At a number of points in the film, the audience is sent the message that a positive relationship is possible between faith and science. Indeed, the two are often treated as similar to one another in basic structure and, perhaps, even in need of one another. Implicitly, however, at the level of standard filmic conventions, Contact offers no clear and compelling vision of religious faith and ultimately the relationship between faith and science breaks down as the former is reduced to a caricature. (Stone 2016)

After the destruction of the vehicle, Arroway, having not been near the explosion, is sent out on a backup mission in a second vehicle, which had been secretly built by her benefactor at Hadden Industries. In Arroway’s perception, she is jettisoned through a worm hole to a distant solar system, where she makes contact with an alien being, who takes the form of her late father. The entity explains: “We thought it would be easier for you this way” (Zemeckis “Contact”). Upon her “return” to Earth, Arroway is met with the explanation that her vessel never even left the planet, and that her perceived 18-hour journey was in fact a failed mission wherein her vehicle fell into the ocean in a matter of seconds instead of taking off. While Arroway refuses to deny what she experienced on her journey, she remains true to her scientific principles, acknowledging that it is possible that what she had gone through was a hallucination or an episode of psychosis. At the conclusion of the movie, two government officials, in discussion over a secured line, reveal that while Arroway’s personal video recording device did not provide any proof of her supposed journey, it did in fact contain 18 hours of static.

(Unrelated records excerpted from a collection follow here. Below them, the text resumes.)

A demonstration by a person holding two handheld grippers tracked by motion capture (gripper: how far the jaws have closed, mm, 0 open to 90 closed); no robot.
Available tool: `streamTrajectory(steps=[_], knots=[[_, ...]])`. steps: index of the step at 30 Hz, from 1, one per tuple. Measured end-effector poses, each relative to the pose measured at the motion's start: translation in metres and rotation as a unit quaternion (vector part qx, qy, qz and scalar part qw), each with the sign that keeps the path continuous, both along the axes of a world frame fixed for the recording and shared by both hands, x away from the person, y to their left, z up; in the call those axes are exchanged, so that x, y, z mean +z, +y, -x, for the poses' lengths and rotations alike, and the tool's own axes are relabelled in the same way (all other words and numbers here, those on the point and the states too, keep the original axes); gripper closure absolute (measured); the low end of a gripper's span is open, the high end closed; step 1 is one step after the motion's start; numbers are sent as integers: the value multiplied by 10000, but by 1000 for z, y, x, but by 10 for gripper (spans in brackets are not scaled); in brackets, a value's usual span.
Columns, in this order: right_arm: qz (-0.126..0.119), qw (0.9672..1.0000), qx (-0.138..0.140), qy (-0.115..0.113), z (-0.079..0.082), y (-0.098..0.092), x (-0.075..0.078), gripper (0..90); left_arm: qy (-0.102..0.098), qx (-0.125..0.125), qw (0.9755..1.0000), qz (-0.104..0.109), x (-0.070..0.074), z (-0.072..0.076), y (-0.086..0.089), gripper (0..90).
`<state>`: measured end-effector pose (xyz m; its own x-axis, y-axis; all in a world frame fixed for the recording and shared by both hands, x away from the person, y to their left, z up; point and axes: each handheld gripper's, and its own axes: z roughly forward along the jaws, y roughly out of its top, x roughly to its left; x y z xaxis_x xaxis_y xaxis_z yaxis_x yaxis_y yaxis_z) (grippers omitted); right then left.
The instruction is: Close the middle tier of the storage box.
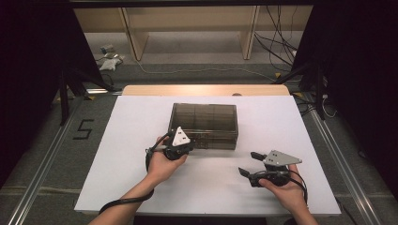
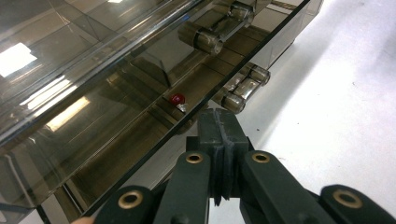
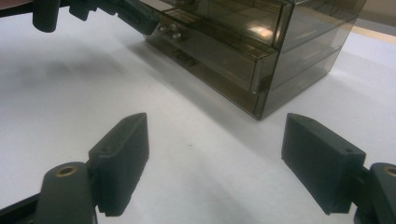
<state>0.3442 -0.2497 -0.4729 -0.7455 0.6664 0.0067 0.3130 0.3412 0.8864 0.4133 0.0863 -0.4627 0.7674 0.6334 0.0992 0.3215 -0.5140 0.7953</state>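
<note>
Both forearms come in from the near edge of the table (image 1: 117, 187), each hand gripping a tool. Left hand (image 1: 162, 164) holds the left tool (image 1: 180, 146) up against the front of a smoky, see-through drawer box (image 1: 204, 124) — its jaws are pressed flat together, pads meeting with nothing between them, just beside the lower drawer's clear bar handle (image 2: 240, 91). A second bar handle (image 2: 217, 30) sits on the drawer above, and a small red bead (image 2: 177, 99) lies inside, seen through the tinted wall. Right hand (image 1: 286, 190) rests well apart from the box, low over the white sheet, and the right tool (image 1: 248, 164) stands released — jaws spread wide, empty. That box sits at the middle of the table, toward its far side.
</note>
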Motion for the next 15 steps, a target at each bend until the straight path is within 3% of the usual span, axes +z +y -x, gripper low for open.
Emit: streamTrajectory(steps=[15], knots=[[1, 10000, 5, 2, 0, 0, 0, 240, 16, 14, 10000, -15, 0, -2, -1, 898]])
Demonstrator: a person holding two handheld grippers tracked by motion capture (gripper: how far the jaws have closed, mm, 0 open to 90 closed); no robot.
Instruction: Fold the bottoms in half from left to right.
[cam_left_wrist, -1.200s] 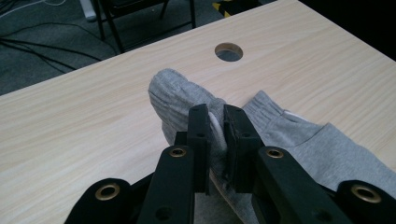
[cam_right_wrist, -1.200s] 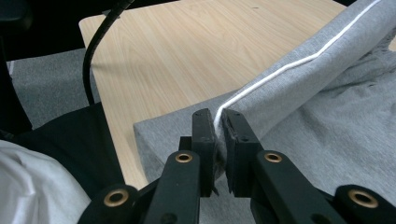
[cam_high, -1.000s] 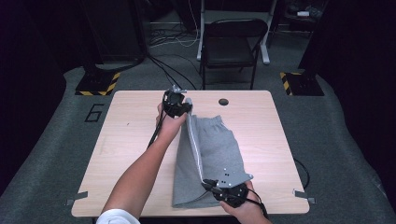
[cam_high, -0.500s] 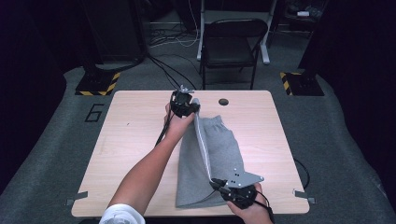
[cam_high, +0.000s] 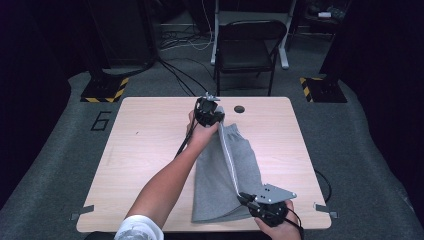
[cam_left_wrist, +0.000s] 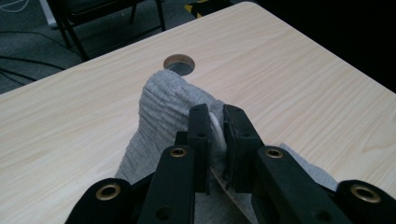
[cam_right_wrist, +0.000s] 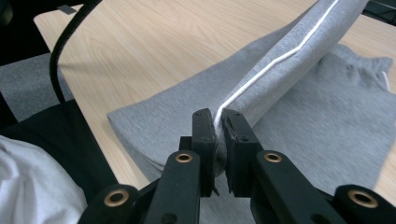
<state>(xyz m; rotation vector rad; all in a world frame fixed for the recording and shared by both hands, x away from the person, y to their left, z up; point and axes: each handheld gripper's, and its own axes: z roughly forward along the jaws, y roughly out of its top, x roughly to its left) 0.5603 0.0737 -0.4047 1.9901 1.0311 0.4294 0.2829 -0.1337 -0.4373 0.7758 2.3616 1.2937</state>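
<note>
Between the 2 fingers (cam_left_wrist: 200, 135) of our left gripper (cam_left_wrist: 215, 122) we had the far end of the grey shorts (cam_high: 220, 180) pinched, the pads closed tight on the ribbed hem and a thin white stripe (cam_right_wrist: 271, 65) showing in the slit between them. At the near edge, our right gripper (cam_right_wrist: 218, 125) had its fingers (cam_right_wrist: 203, 135) clamped in the same way on the cloth, right where the white stripe ran into them.

From the right gripper view, the seam rose away from the fingers as a raised grey ridge, with the rest of the shorts lying flat on the desk (cam_right_wrist: 154, 42) below it. From the high view, that ridge ran as 1 taut fold between the left gripper (cam_high: 209, 113) near the far edge and the right gripper (cam_high: 252, 202) at the near edge, lifted clear of the lower layer.

Beyond the left fingers, a round cable hole (cam_left_wrist: 179, 63) sat in the desk just past the bunched hem. Our left forearm (cam_high: 167, 180) stretched across the desk (cam_high: 145, 135) to the left of the garment. Farther off, behind the desk, stood a black folding chair (cam_high: 250, 47) on the grey carpet, with cables trailing across the floor beside it.
</note>
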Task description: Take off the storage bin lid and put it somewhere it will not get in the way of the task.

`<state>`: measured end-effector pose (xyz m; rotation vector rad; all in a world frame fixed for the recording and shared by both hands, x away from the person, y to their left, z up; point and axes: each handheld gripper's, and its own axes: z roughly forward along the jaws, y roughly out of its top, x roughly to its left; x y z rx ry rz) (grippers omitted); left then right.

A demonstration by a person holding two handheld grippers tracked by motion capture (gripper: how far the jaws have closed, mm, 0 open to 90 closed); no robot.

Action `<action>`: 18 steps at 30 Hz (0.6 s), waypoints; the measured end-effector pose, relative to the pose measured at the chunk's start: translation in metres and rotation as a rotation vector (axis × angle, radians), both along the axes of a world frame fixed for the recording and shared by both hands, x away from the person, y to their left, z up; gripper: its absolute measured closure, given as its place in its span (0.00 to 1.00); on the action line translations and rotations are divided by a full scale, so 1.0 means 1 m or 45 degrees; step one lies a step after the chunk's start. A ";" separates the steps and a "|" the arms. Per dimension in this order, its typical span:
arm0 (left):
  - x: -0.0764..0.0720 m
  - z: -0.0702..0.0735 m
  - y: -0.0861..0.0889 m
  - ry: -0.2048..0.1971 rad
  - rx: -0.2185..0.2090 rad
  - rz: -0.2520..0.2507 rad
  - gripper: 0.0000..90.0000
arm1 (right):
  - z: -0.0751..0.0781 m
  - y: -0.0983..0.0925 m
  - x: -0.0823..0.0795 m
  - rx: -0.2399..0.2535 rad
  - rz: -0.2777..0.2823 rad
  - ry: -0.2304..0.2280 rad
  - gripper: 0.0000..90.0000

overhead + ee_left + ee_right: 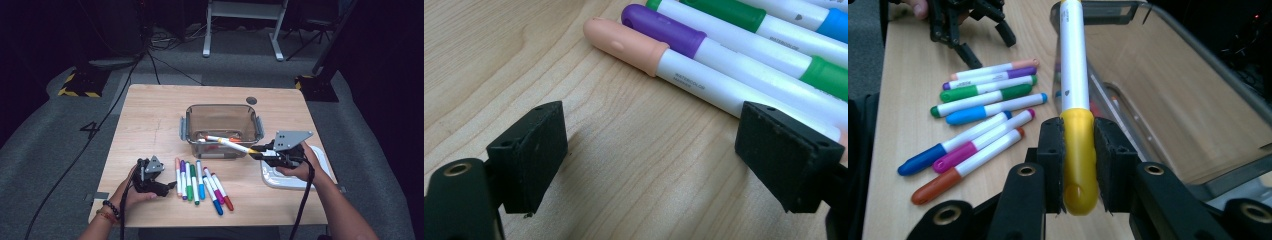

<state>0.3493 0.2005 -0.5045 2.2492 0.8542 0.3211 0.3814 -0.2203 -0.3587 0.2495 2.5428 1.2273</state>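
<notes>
Yellow-capped marker (1075, 100) clamped by its cap in the right gripper (1078, 160), lower centre of frame, barrel tip over the clear bin (222, 129) rim. At least one marker seems binned – eight remaining markers (200, 180) left on the table (150, 115). Left gripper (649, 160) spread wide, empty, beside the peach-capped one (624, 42). Barrels read "WATERCOLOR MARKER".

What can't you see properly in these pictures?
- Markers inside the clear container, high view: too small, and crossed by the yellow marker held in the right gripper.
- White lid, high view: partly covered by the right hand.
- Peach marker, left gripper view: its far end is hidden behind one pad of the open left gripper.
</notes>
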 end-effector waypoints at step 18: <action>0.001 0.000 0.000 0.002 0.002 -0.009 0.15 | 0.018 0.021 0.062 -0.034 -0.046 0.018 0.84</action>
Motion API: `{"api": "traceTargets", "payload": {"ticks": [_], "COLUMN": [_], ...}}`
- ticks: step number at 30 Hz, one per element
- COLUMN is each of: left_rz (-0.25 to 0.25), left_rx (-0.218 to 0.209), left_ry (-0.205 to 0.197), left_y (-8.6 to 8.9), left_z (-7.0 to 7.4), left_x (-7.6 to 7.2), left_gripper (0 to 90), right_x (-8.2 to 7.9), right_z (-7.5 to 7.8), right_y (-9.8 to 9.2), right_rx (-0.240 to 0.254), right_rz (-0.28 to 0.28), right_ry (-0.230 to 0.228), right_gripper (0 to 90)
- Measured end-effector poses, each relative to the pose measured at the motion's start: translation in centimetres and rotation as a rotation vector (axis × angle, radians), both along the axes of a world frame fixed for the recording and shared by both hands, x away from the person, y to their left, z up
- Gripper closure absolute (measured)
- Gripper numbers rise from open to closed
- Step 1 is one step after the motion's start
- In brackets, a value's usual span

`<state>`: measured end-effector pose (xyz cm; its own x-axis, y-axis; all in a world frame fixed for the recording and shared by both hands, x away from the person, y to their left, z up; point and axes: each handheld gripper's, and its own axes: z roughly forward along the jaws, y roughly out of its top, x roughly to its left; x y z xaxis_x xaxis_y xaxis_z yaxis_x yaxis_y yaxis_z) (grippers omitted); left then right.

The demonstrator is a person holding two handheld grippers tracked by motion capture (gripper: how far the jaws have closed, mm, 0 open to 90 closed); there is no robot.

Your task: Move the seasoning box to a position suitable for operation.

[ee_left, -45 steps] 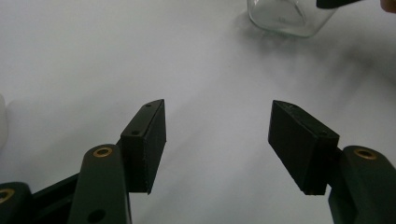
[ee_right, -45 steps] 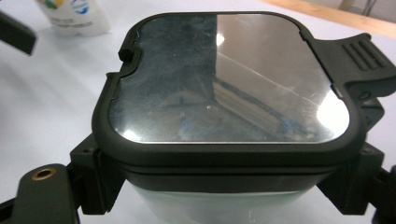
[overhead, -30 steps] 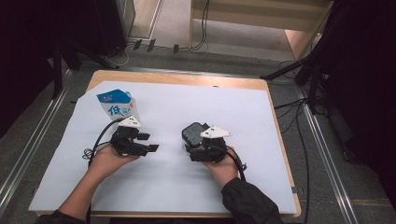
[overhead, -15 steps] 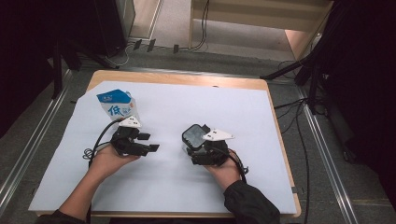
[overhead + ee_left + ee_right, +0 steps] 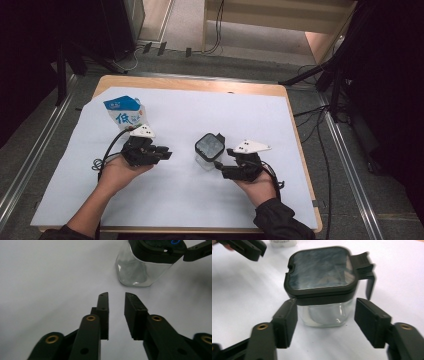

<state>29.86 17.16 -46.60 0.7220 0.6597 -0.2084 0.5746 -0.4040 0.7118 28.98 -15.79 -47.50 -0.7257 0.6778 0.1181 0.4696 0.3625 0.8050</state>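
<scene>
A clear square jar (image 5: 209, 150) with a black clip lid stands upright on the white sheet, mid-table. My right gripper (image 5: 221, 169) is just to its right, open wide. In the right gripper view the jar (image 5: 322, 267) sits between the spread jaws of my right gripper (image 5: 327, 302); the left jaw is at the jar's side and the right jaw is apart from it. My left gripper (image 5: 167, 152) lies to the jar's left, pointing at it. Its jaws (image 5: 116, 293) are a little apart with nothing between them, and the jar (image 5: 132, 272) is ahead of them.
A blue and white pouch (image 5: 124, 112) stands at the back left of the white sheet (image 5: 200, 205), behind my left hand. Cables and dark stands surround the table on the floor.
My right gripper has let go of the jar and drawn back towards the near right. The jar now stands by itself. My left gripper has stayed put.
</scene>
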Motion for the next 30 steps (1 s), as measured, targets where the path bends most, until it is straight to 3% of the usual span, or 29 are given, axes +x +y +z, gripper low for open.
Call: {"api": "traceTargets", "payload": {"ticks": [4, 8, 13, 14, 17, 21, 23, 30], "left_rz": [-0.017, -0.031, -0.019, -0.025, -0.034, -0.036, -0.037, -0.042], "left_rx": [-0.029, -0.02, -0.053, -0.042, -0.034, -0.03, -0.06, -0.052], "left_ry": [0.006, 0.016, 0.044, 0.044, 0.025, 0.035, 0.042, 0.038], "left_y": [-0.9, -2.4, -4.1, -4.4, -5.4, -5.8, -5.9, -6.4], "left_z": [0.4, 0.6, -0.1, -0.2, -0.6, -1.0, -1.1, -1.3], "left_x": [0.1, 0.3, 0.9, 1.0, 0.8, 1.0, 1.2, 1.3], "left_gripper": [90.0, 90.0, 90.0, 90.0, 90.0, 90.0, 90.0, 90.0], "right_x": [0.6, 2.1, 4.5, 4.9, 5.6, 5.7, 5.6, 5.4], "right_z": [0.4, 0.3, -0.5, -0.6, -0.9, -0.9, -1.0, -1.0], "right_y": [-1.3, -2.1, -2.9, -2.8, -2.6, -2.3, -2.1, -1.1], "right_rx": [0.018, 0.014, 0.006, 0.008, -0.001, 0.006, 0.003, -0.016], "right_rz": [-0.007, -0.006, 0.0, 0.004, 0.035, 0.06, 0.068, 0.084], "right_ry": [0.012, 0.035, 0.103, 0.109, 0.105, 0.097, 0.089, 0.056], "right_gripper": [49.2, 63.8, 85.5, 88.4, 90.0, 90.0, 90.0, 90.0]}}
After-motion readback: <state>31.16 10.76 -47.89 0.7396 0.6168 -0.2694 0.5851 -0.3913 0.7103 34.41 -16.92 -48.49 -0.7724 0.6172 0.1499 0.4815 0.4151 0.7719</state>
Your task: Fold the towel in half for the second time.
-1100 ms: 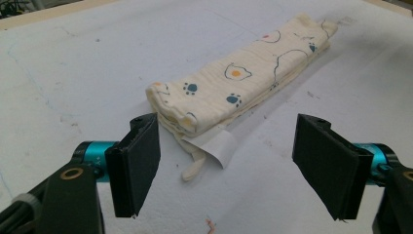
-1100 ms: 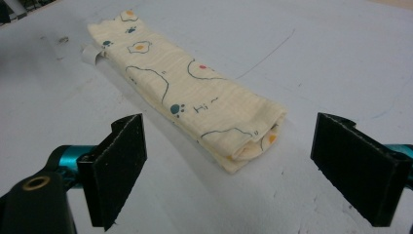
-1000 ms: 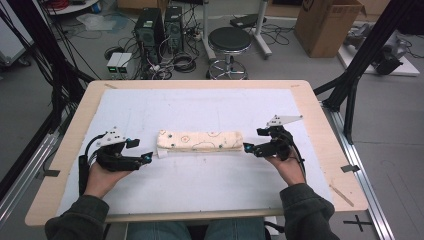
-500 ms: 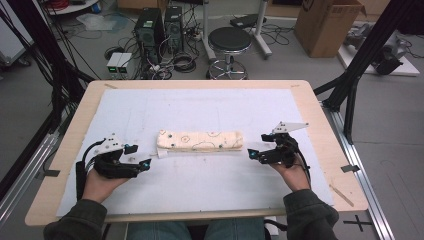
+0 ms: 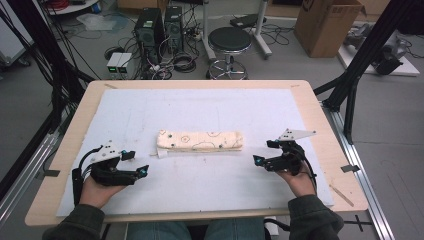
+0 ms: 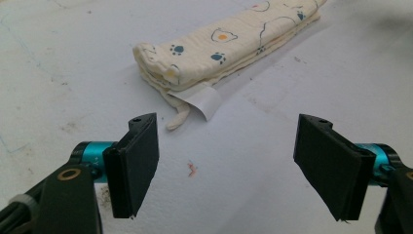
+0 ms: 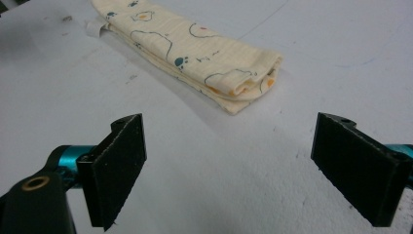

            It is never revealed to Arroway that the length of her journey is confirmed by the data on her recording device. After the trial of the vehicle is completed and Arroway is debriefed by Congress about mundane matters such as the funds that were “wasted” in the fruitless endeavor and whether or not the signal was in fact a hoax created by the industrialists paid to build the vehicle, it is as though the journey never happened at all. For the viewer, there is no resolution to the suspense of what might happen when two worlds merge or when the secrets of the universe are revealed. We are instead left only with the debris from the impact of a scientific advancement that human beings were not ready for.

Works Cited

Asimov, Isaac. “Other Worlds to Conquer.” The Writer 64.5 (May 1951): 148-151. Print.

Heinlein, Robert. “On the Writing of Speculative Fiction.” Of Worlds Beyond: The Science of Science-Fiction Writing. Ed. Lloyd Arthur Eshbach. Reading, PA: Fantasy Press, 1947. 11-19. Print

Nicholls, Peter. “Hard SF.” The Encyclopedia of Science Fiction. Eds. John Clute, David Langford, Peter Nicholls and Graham Sleight. Gollancz, 19 Mar. 2019. Web. 21 May 2020. <http://www.sf-encyclopedia.com/entry/hard_sf>

SETI. SETI Institute, www.seti.org/seti-institute/Search-Extraterrestrial-Intelligence

Stone, Bryan. “Religious Faith and Science in Contact.” Journal of Religion & Film, vol. 2, no. 2, 18 Dec. 2016, p. 1. Digital Commons, https://digitalcommons.unomaha.edu/cgi/viewcontent.cgi?article=1854&context=jrf.

Zemeckis, Robert, director. Contact. Warner Bros., 1997.